Simon Coveney defends €1.5m for unbuilt events centre in Cork

Spending records, released under Freedom of Information (FoI) legislation, show that between April 2014 and May 2023, a total of €1,492,178.64 has been spent on the project, with €1m provided by the Department of Tourism, Culture, Arts, Gaeltacht, Sport, and Media
Simon Coveney defends €1.5m for unbuilt events centre in Cork

Simon Coveney, who was one of those featured in a 2016 photograph of then-taoiseach Enda Kenny performing the sod-turning at the event centre, was speaking on Sunday at Collins’ Barracks after the main ceremony of the National Day of Commemoration.

ENTERPRISE Minister Simon Coveney has described as “an investment in the future” almost €1.5m of public money which has already been spent on Cork’s long-delayed event centre, despite not one brick being laid.

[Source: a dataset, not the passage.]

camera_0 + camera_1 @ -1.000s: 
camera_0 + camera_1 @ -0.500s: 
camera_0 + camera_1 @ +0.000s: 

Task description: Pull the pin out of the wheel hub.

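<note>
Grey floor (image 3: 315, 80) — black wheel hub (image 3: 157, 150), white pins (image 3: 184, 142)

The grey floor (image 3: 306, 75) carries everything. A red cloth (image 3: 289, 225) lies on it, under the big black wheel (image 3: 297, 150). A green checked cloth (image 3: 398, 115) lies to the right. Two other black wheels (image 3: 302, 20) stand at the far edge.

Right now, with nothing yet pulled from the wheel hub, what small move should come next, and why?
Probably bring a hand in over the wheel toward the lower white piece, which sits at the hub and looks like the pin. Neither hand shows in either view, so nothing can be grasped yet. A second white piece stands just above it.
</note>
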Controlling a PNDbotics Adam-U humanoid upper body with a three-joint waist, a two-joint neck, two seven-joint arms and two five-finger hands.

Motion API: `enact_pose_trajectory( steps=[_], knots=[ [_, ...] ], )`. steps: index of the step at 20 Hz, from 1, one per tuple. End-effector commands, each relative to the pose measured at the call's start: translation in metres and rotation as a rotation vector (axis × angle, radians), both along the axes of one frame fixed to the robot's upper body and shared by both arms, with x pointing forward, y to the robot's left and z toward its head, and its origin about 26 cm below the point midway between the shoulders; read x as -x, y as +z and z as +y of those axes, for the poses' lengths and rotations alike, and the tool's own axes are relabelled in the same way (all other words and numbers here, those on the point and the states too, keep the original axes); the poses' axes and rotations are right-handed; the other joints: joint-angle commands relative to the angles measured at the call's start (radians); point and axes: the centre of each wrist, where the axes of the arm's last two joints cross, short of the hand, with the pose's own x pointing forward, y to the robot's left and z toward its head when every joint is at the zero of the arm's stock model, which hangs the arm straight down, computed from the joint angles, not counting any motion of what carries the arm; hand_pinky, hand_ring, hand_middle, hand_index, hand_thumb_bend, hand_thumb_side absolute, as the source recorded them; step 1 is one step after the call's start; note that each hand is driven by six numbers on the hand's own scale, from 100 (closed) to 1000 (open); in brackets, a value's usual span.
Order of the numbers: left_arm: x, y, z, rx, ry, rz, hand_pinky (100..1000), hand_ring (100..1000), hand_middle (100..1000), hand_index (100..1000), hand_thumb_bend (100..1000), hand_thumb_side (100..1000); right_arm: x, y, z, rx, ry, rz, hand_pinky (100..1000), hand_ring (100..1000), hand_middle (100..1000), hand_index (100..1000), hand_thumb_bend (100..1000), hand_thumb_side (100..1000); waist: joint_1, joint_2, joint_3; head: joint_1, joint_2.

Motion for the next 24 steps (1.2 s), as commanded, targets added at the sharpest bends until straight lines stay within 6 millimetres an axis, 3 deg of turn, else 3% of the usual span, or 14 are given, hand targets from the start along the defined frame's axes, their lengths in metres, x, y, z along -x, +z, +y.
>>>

Spending records, released under Freedom of Information (FoI) legislation, show that between April 2014 and May 2023, a total of €1,492,178.64 has been spent on the project, with €1m provided by the Department of Tourism, Culture, Arts, Gaeltacht, Sport, and Media.

The reported expenditure dates back to April 2014 and reveals that almost €1m of the overall spend has been paid to management consultants PricewaterhouseCoopers (PwC) and the law firm Ronan Daly Jermyn (RDJ).

Between 2014 and 2017, payments made to PWC accounted for €483,000 of the event centre funding for the overseeing of the tender process for future state funding.

The need for future state funding arose as BAM Contractors Ltd confirmed that the estimated cost of the project had risen from the initial €50.4m to €65m, due to a more detailed design plan in 2017.

As of March 2019, BAM showed that the estimated costs of the project had risen to €85m.

Susiesfield Developments Ltd continues to carry out a detailed design on the Cork event centre.

Mr Coveney, who was one of those featured in a 2016 photograph of then-taoiseach Enda Kenny performing the sod-turning at the event centre, was speaking on Sunday at Collins’ Barracks after the main ceremony of the National Day of Commemoration.

Asked about the spending records, which were released under FoI to Labour Party local area representative Peter Horgan, Mr Coveney said that the case had long since been proven that an event centre of the scale needed in Cork would require State intervention.

“Cork City Council has been very much involved in this project now for many years and the Government has been clear that we are supportive of putting a large amount of public money in terms of capital investment, along with private sector investment, which will also be significant, to make sure that Cork gets an event centre of scale, that can allow international acts to come to Ireland, and to come to Cork,” Mr Coveney said.

Stating that the event centre was “pretty close now to … starting in terms of physical construction”, Mr Coveney said that ultimately the event centre would probably cost about €100m in public and private funds.

He added that the event centre would eventually prove “quite transformative actually in terms of the city centre”, with people coming from all over the country and from other parts of the world for events there.

Asked about €1.5m being spent without a single brick being laid, Mr Coveney said: “It’s an investment for the future, that’s the way I’d see it.”

Taoiseach Leo Varadkar, who also attended the event in Collins’ Barracks, said that in time people would wonder why the event centre had not been completed sooner.

“I think the Cork event centre, like so many projects, once it’s built nobody will be sorry that it’s built, it’s going to be like the Luas, or Dublin Port Tunnel, or Terminal Two in Dublin Airport, or the new terminal in Cork, or the National Children’s Hospital, there will be lots of controversy about it, but once it’s built, people will only be wondering why we didn’t build it sooner,” Mr Varadkar said.